TASK PROMPT » Your response should be every line of the data, written out exactly.

:: DATA EXTRACT

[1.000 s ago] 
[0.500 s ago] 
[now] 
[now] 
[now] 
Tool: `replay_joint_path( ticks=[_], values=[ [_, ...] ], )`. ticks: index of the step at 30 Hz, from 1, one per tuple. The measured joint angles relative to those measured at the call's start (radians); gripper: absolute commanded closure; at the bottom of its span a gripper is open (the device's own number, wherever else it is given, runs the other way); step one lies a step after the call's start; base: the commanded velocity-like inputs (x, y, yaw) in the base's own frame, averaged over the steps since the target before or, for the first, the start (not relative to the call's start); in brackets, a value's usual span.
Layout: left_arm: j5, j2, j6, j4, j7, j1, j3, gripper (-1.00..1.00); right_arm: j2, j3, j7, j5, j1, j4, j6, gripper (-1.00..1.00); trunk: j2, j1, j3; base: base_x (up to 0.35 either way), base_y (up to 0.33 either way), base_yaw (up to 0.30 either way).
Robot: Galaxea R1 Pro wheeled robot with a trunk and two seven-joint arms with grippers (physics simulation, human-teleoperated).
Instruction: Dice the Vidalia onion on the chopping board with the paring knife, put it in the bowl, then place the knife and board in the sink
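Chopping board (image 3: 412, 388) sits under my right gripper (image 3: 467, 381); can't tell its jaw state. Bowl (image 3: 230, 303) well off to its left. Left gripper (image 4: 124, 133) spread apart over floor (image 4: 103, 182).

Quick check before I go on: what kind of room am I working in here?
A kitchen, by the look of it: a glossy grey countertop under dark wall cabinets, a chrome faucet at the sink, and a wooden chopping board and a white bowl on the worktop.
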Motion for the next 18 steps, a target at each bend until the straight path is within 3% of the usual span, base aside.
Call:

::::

SOLVED EXERCISE »
[1.000 s ago] 
[0.500 s ago] 
[now] 
[now] 
[now] 
Tool: `replay_joint_path( ticks=[_], values=[ [_, ...] ], )`. ticks: index of the step at 30 Hz, from 1, one per tuple. The measured joint angles relative to those measured at the call's start (radians); gripper: absolute commanded closure; at the bottom of its span a gripper is open (the device's own number, wherever else it is given, runs the other way); step one lies a step after the call's start; base: the commanded velocity-like inputs (x, y, yaw) in the base's own frame, averaged over the steps since the target before or, for the first, the start (not relative to the call's start); in brackets, a value's usual span.
Layout: left_arm: j5, j2, j6, j4, j7, j1, j3, gripper (-1.00..1.00); right_arm: j2, j3, j7, j5, j1, j4, j6, gripper (-1.00..1.00); trunk: j2, j1, j3; base: base_x (up to 0.35 either way), base_y (up to 0.33 either way), base_yaw (up to 0.30 either way).
Robot: Galaxea R1 Pro wheeled robot with a trunk and two seven-joint arms with grippers (physics simulation, human-teleoperated).
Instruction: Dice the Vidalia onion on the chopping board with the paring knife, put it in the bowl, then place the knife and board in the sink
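Chopping board (image 3: 412, 388) sits under my right gripper (image 3: 467, 381); can't tell its jaw state. Bowl (image 3: 230, 303) well off to its left. Left gripper (image 4: 124, 133) spread apart over floor (image 4: 103, 182).

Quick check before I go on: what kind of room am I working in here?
A kitchen, by the look of it: a glossy grey countertop under dark wall cabinets, a chrome faucet at the sink, and a wooden chopping board and a white bowl on the worktop.
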Motion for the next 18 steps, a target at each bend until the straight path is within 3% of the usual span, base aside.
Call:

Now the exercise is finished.